The following year he didn’t ask. He snuck aboard a ship carrying supplies to the new settlement.

When the ship arrived in South America the newbies found the Spanish colony deserted. Unable to defend the colony or to sustain their food supply, the Spanish settlers had hightailed it back home. Balboa, who had some familiarity with the land, recommended the group move west, where the indigenous tribes were more peaceful. Thus, the stowaway became the group’s unofficial leader.

Balboa and his crew had many riotous adventures, making slaves of the native populations, stealing gold, and setting wild dogs upon 40 natives exercising the “foulest vice” of male-love. (Right)

In 1513, Balboa heard rumors of a sea to the south, across what is now Panama. Balboa led a group of 90 men southwest across the isthmus. On September 25, 1513, Balboa scaled the highest summit and became the first European to set eyes upon the eastern half of the Pacific Ocean.

Unable to fathom its vastness, he called it the “South Sea” because it appeared to follow Panama’s southern shore.

It was downhill from there for Balboa, literally and figuratively.

A few years later a new governor arrived in town, appointed by the King of Spain. To ensure Balboa would not usurp him, the governor accused Balboa of treason. Balboa and 4 of his men were tried and beheaded in 1519.

Armed Forces Day – Mozambique

From the Northern and Western Hemispheres we move half a world and four and a half centuries later to the coast of Africa.
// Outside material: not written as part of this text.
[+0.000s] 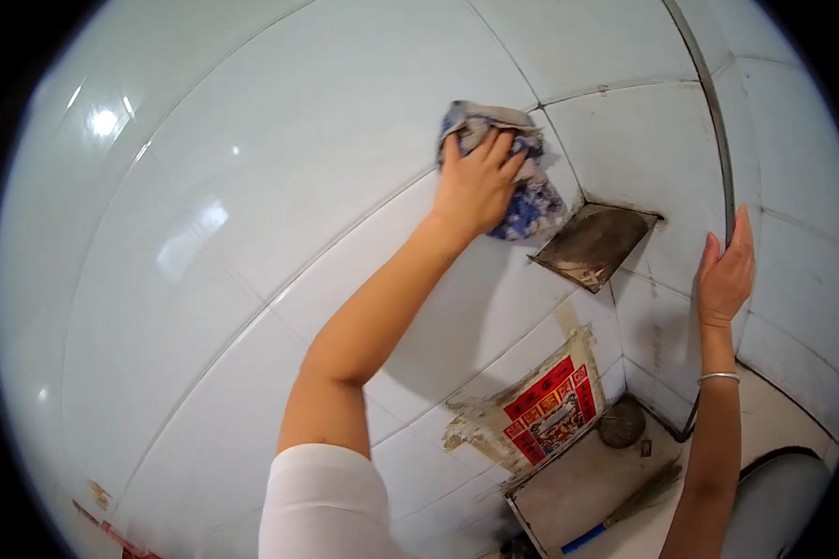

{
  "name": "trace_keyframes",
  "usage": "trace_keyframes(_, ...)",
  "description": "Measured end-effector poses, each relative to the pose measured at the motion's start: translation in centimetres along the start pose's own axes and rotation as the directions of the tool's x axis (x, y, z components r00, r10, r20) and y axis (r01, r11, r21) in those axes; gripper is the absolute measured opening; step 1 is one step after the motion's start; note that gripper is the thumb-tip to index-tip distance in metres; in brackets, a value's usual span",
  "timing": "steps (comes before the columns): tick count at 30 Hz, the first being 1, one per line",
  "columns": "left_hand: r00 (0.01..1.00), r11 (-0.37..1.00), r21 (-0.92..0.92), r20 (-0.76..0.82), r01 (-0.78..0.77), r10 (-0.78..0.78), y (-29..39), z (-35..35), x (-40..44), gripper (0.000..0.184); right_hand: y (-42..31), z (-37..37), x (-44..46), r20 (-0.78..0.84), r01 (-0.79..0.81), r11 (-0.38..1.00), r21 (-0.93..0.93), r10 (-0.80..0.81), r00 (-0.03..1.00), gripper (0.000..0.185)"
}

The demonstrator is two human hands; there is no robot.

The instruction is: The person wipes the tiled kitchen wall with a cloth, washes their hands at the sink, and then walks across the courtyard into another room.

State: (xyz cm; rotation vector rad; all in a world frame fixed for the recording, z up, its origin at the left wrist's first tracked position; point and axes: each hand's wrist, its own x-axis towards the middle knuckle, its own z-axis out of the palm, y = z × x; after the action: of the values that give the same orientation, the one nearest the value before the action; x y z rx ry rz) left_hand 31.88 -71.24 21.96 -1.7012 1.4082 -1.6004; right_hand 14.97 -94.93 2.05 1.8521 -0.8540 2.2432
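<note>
A blue and beige patterned cloth (529, 207) lies pressed against the white tiled wall (364, 121). My left hand (478, 182) is on top of it, fingers bent over the fabric, close to a tile seam. To the right, my right hand (725, 275) rests upright against the lower end of a dark vertical pipe or edge strip (718, 121), its fingers extended and holding nothing. Between the hands, a dirty brown corner shelf (595, 235) juts from the wall.
Lower down are a torn red and yellow poster (555, 410), a stained ledge (569, 503), a round dark object (622, 424) and a brush with a blue handle (584, 538). A grey rounded object (785, 508) stands at lower right.
</note>
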Motion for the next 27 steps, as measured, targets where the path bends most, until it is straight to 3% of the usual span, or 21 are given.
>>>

In the 1500s, Portugal owned half the world (’cause the Pope said so). By the 1960s, the former Iberian powerhouse was tightly clenching its few remaining colonies.

Spurred on by success in Tanzania, FRELIMO, Mozambique’s anti-colonialist liberation party, formed (illegally) in 1962, and received support from China and the Soviet Union. On September 25, 1964, FRELIMO went militant, attacking a Portuguese base in Cabo Delgado.

The fight for independence would be bloody and costly, lasting over a decade. Ultimately, Mozambique won independence, like other Portuguese colonies, because of a government coup in Portugal in 1974. Thus ending almost 500 years of Iberian colonialism in Africa and the Americas.

In memory of that bloody first day, September 25 is Armed Forces Day in Mozambique.